───── Dataset extract ─────

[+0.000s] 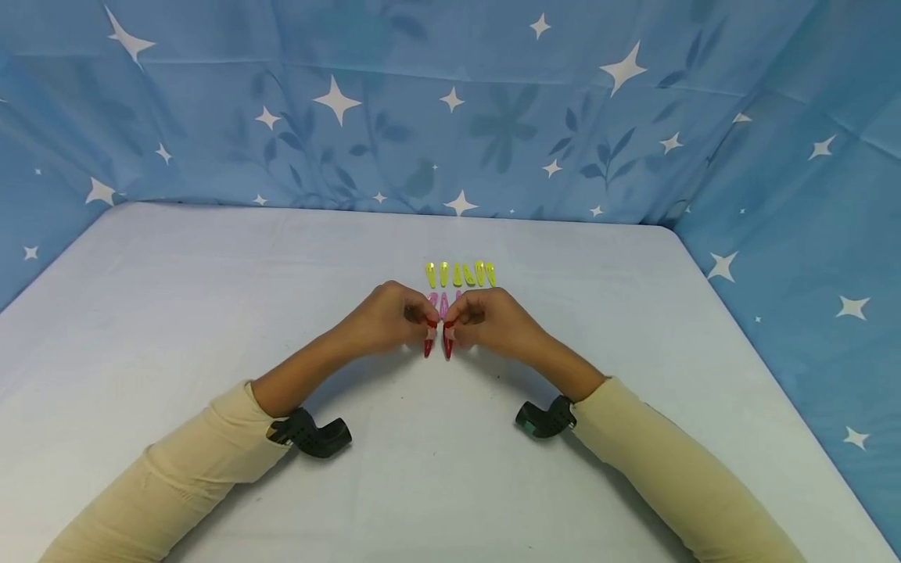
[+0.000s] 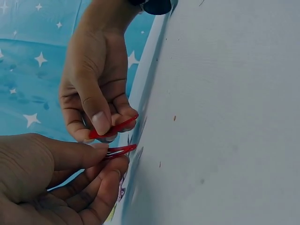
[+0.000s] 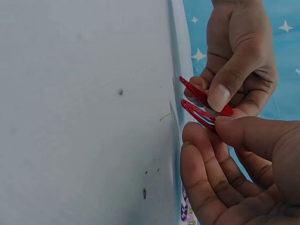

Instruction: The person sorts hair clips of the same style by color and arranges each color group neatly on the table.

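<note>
My left hand (image 1: 393,317) pinches a red snap hair clip (image 1: 428,346) between thumb and fingers. Close beside it, my right hand (image 1: 496,320) pinches another red hair clip (image 1: 447,348). Both clips point toward me, side by side with a narrow gap. In the left wrist view the left hand's clip (image 2: 123,150) lies just below the right hand's clip (image 2: 117,126). The right wrist view shows the right hand's clip (image 3: 199,114) with its slotted frame. Just beyond the fingertips lie pink hair clips (image 1: 443,305), partly hidden behind the hands.
A row of several yellow hair clips (image 1: 457,274) lies beyond the pink ones on the white table (image 1: 211,297). A blue star-patterned curtain (image 1: 422,102) hangs behind and at the sides. Black wrist cameras (image 1: 313,435) sit at both cuffs.
</note>
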Tool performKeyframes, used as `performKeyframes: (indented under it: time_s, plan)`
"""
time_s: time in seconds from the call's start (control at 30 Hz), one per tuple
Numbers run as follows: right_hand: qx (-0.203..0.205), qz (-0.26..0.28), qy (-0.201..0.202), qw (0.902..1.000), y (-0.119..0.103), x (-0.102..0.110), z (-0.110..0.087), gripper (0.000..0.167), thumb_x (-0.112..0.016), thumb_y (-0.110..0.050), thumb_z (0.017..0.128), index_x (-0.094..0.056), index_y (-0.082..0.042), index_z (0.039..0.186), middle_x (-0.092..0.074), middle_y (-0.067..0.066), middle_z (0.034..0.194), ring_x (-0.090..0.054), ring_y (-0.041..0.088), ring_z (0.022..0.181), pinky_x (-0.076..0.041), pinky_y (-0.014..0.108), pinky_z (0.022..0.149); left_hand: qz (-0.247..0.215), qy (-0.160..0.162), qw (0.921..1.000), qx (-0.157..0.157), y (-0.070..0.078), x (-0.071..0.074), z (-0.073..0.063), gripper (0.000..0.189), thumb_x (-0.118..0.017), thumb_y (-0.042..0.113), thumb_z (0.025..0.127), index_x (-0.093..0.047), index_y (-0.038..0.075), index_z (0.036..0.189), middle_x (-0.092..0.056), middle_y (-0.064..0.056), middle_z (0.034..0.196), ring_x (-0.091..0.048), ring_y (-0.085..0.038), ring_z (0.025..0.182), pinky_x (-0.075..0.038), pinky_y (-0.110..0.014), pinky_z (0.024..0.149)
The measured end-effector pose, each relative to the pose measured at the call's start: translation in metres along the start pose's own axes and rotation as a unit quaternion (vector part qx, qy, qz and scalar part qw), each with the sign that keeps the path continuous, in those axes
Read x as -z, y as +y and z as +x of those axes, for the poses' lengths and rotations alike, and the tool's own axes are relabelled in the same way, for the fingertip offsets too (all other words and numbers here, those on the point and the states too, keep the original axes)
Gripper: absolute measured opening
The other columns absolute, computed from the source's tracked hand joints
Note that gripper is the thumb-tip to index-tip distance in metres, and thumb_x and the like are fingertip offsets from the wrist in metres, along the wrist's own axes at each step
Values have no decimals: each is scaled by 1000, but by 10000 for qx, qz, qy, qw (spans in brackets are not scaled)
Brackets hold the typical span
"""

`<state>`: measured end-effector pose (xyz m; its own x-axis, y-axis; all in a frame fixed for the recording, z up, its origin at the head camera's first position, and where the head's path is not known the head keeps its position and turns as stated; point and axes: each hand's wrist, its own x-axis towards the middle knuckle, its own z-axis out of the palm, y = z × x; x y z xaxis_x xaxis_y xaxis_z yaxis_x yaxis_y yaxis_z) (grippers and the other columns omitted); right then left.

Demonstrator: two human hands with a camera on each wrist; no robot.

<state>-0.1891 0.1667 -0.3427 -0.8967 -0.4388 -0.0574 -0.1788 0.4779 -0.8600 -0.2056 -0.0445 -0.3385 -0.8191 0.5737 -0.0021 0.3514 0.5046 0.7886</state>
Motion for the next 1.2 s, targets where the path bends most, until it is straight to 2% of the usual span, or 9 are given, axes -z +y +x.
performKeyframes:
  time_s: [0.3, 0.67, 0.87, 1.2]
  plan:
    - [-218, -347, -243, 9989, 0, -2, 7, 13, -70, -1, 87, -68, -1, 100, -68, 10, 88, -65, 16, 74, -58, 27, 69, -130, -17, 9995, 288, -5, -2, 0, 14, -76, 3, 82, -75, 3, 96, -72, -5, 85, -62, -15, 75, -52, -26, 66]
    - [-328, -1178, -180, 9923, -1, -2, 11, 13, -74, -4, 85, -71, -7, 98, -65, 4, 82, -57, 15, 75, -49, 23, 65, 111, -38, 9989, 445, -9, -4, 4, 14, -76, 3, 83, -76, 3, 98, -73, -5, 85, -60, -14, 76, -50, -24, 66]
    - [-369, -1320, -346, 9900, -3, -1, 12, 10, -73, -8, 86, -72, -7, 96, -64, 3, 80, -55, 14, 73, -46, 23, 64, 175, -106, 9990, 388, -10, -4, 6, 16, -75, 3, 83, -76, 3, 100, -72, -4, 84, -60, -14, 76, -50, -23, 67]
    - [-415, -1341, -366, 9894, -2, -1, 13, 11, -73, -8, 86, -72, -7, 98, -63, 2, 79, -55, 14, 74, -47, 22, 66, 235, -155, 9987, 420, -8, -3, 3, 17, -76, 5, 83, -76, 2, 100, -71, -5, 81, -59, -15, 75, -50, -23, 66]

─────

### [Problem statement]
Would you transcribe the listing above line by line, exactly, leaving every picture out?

### [Answer box]
[+0.000s] 
[+0.000s] 
[+0.000s] 

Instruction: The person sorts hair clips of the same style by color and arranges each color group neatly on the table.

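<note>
My left hand (image 1: 393,317) pinches a red snap hair clip (image 1: 428,346) between thumb and fingers. Close beside it, my right hand (image 1: 496,320) pinches another red hair clip (image 1: 447,348). Both clips point toward me, side by side with a narrow gap. In the left wrist view the left hand's clip (image 2: 123,150) lies just below the right hand's clip (image 2: 117,126). The right wrist view shows the right hand's clip (image 3: 199,114) with its slotted frame. Just beyond the fingertips lie pink hair clips (image 1: 443,305), partly hidden behind the hands.
A row of several yellow hair clips (image 1: 457,274) lies beyond the pink ones on the white table (image 1: 211,297). A blue star-patterned curtain (image 1: 422,102) hangs behind and at the sides. Black wrist cameras (image 1: 313,435) sit at both cuffs.
</note>
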Tool performKeyframes, used as `performKeyframes: (indented under it: time_s, plan)`
"""
time_s: time in seconds from the call's start (control at 30 Hz), one per tuple
Numbers run as follows: right_hand: qx (-0.203..0.205), qz (-0.26..0.28), qy (-0.201..0.202), qw (0.902..1.000), y (-0.119..0.103), x (-0.102..0.110), z (-0.110..0.087), gripper (0.000..0.167), thumb_x (-0.112..0.016), thumb_y (-0.110..0.050), thumb_z (0.017..0.128), index_x (-0.094..0.056), index_y (-0.082..0.042), index_z (0.039..0.186), middle_x (-0.092..0.074), middle_y (-0.067..0.066), middle_z (0.034..0.194), ring_x (-0.090..0.054), ring_y (-0.041..0.088), ring_z (0.022..0.181), pinky_x (-0.076..0.041), pinky_y (-0.014..0.108), pinky_z (0.022..0.149); left_hand: qz (-0.247..0.215), qy (-0.160..0.162), qw (0.921..1.000), qx (-0.157..0.157), y (-0.070..0.078), x (-0.071..0.074), z (-0.073..0.063), gripper (0.000..0.189), thumb_x (-0.118..0.017), thumb_y (-0.042..0.113), thumb_z (0.025..0.127), index_x (-0.093..0.047), index_y (-0.038..0.075), index_z (0.036..0.189), middle_x (-0.092..0.056), middle_y (-0.064..0.056), middle_z (0.034..0.196), ring_x (-0.091..0.048), ring_y (-0.085..0.038), ring_z (0.025..0.182), pinky_x (-0.075..0.038), pinky_y (-0.110..0.014), pinky_z (0.024..0.149)
The measured end-effector pose, each relative to the pose measured at the call's start: translation in metres along the start pose's own axes and rotation as a unit quaternion (vector part qx, qy, qz and scalar part qw), each with the sign that keeps the path continuous, in those axes
Read x as -z, y as +y and z as +x of those axes, for the poses' lengths and rotations alike, and the tool's own axes are relabelled in the same way, for the fingertip offsets too (all other words and numbers here, those on the point and the states too, keep the original axes)
Gripper: absolute measured opening
The other columns absolute, computed from the source's tracked hand joints
Note that gripper is the thumb-tip to index-tip distance in metres, and thumb_x and the like are fingertip offsets from the wrist in metres, along the wrist's own axes at each step
Values have no decimals: each is scaled by 1000, but by 10000 for qx, qz, qy, qw (spans in brackets are not scaled)
Brackets hold the typical span
"""

`<state>`: measured end-effector pose (xyz m; its own x-axis, y-axis; all in a frame fixed for the recording, z up, its origin at the head camera's first position, and where the head's path is not known the head keeps its position and turns as stated; point and axes: each hand's wrist, its own x-axis towards the middle knuckle, its own z-axis out of the palm, y = z × x; x y z xaxis_x xaxis_y xaxis_z yaxis_x yaxis_y yaxis_z) (grippers and the other columns omitted); right then left.

Demonstrator: two human hands with a camera on each wrist; no robot.

<state>-0.1891 0.1667 -0.3427 -0.8967 -0.4388 -0.0574 -0.1788 0.4779 -0.8600 -0.2056 -0.0445 -0.3385 -0.8191 0.5737 -0.0021 0.3514 0.5046 0.7886</state>
Motion for the next 1.2 s, targets where the path bends most, until it is straight to 2% of the usual span, or 9 are given, axes -z +y +x.
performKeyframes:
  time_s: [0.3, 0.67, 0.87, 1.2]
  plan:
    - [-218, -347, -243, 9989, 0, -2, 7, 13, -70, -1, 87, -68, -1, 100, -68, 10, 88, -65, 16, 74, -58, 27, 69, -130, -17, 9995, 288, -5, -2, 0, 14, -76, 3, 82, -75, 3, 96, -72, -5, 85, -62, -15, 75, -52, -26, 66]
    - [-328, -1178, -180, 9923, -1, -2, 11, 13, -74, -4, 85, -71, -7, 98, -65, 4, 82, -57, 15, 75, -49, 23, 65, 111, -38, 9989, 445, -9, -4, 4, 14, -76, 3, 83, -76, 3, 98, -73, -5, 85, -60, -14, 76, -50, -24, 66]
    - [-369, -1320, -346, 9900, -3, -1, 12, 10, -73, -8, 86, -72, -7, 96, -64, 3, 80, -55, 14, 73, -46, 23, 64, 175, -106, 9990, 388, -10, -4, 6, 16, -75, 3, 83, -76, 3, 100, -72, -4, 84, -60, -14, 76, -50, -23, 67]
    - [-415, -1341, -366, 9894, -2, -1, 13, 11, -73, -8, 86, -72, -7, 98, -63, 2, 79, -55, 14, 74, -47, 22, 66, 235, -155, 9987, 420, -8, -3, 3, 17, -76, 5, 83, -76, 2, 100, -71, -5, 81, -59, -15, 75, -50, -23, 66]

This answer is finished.